# Required action
Below, find the line containing "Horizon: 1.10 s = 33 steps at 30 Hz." and the line containing "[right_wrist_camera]"; reproduce exactly those two and every line between them, omitting pictures.

[Data extracted from a collection]
+===+

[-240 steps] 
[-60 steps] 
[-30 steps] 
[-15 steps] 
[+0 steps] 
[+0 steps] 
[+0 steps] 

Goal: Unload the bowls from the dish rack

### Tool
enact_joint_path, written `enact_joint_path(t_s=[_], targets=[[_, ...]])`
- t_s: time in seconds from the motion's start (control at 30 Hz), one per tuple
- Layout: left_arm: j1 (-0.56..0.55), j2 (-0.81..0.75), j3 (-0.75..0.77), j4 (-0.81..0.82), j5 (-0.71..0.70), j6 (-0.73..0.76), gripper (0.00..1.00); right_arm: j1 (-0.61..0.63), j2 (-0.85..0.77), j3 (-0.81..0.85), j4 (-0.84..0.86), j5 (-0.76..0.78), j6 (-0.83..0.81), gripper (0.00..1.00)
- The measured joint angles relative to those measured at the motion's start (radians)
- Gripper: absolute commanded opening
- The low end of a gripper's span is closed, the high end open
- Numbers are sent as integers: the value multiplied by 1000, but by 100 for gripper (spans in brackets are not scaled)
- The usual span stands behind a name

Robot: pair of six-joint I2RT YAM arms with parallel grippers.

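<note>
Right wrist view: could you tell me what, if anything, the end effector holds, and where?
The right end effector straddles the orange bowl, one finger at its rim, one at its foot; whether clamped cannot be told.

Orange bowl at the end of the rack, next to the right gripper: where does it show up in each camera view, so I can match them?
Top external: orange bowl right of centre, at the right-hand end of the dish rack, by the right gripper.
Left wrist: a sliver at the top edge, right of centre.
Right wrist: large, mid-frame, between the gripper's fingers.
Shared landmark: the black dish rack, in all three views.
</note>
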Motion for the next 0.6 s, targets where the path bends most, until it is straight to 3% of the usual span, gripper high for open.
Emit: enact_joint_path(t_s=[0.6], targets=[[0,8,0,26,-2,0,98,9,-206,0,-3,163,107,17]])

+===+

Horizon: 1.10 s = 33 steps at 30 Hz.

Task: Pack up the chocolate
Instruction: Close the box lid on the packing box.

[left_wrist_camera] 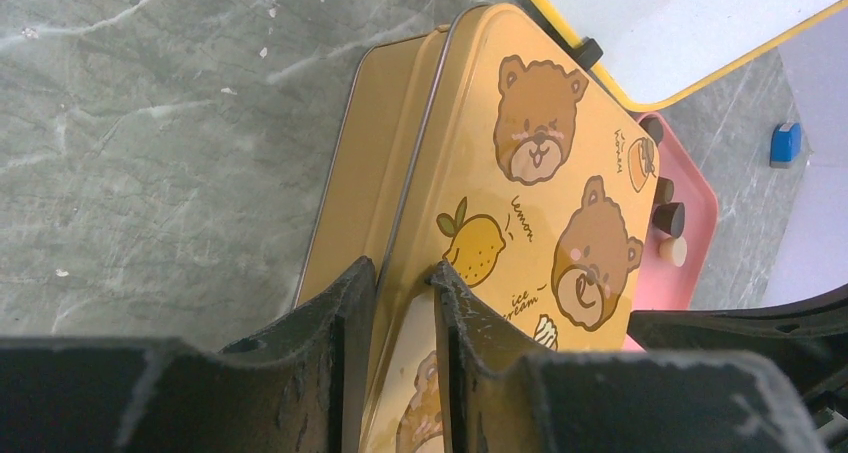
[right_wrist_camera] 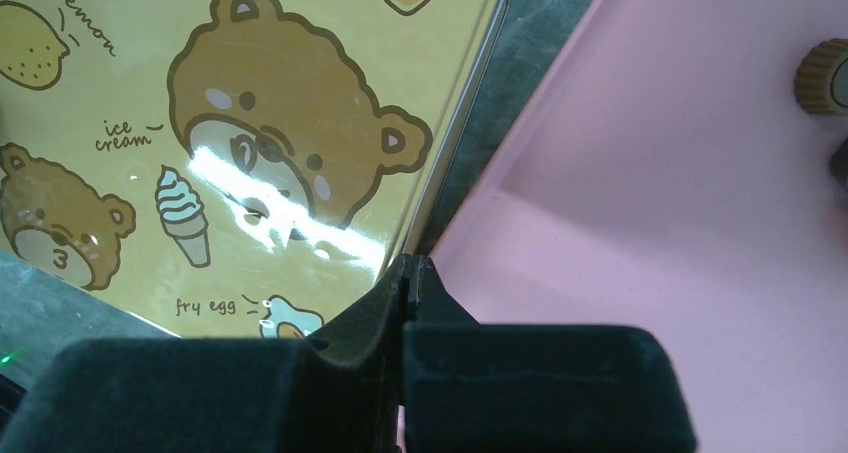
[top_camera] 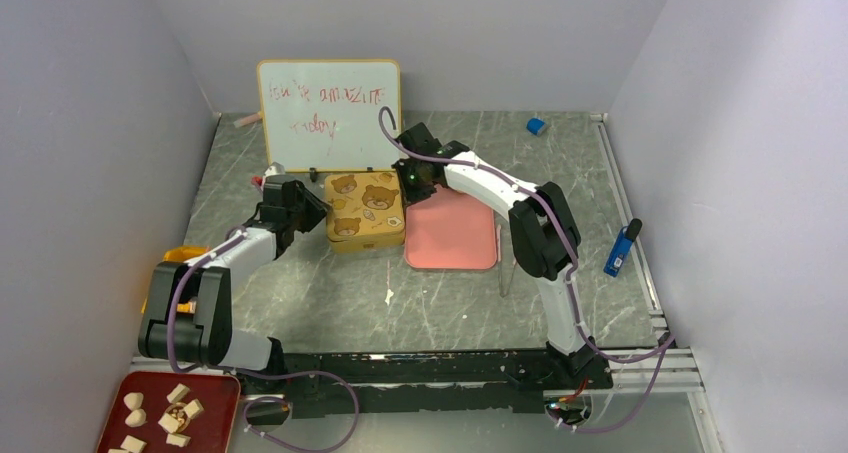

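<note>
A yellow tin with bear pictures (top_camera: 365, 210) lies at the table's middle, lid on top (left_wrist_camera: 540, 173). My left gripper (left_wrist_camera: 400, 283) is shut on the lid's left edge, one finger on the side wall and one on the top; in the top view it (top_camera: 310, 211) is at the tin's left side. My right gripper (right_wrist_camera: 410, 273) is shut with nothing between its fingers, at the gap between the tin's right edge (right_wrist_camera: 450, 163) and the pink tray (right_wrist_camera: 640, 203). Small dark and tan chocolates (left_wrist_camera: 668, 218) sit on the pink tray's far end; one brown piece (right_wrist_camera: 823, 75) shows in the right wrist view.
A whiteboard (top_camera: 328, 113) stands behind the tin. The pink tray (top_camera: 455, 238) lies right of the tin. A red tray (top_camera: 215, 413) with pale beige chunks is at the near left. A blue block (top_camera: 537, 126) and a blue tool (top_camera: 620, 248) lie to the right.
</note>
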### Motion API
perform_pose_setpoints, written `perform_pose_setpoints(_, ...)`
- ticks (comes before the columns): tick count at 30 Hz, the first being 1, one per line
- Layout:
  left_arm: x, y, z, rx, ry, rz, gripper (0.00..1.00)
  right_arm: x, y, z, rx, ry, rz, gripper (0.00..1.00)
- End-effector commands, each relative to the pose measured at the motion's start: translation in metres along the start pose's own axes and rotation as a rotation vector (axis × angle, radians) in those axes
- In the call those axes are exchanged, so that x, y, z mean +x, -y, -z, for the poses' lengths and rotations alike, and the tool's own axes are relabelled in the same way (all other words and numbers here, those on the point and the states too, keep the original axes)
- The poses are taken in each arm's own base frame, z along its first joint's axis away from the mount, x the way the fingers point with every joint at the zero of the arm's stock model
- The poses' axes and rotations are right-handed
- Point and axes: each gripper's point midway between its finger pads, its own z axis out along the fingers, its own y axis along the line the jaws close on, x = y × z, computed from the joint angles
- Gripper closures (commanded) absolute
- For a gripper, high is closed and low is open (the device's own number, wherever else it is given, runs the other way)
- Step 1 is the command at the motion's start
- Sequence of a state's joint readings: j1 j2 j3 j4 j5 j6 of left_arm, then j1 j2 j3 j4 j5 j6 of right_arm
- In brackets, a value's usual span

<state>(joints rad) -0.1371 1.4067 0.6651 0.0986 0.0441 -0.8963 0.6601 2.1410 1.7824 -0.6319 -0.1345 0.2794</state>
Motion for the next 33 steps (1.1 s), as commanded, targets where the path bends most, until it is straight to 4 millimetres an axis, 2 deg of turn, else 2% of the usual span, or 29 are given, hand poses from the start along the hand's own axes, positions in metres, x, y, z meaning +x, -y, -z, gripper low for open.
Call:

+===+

# Reply
Horizon: 1.10 s = 33 steps at 30 Hz.

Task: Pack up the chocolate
Instruction: Close the box lid on the packing box.

[left_wrist_camera] 
[right_wrist_camera] 

No additional output is expected for this exercise.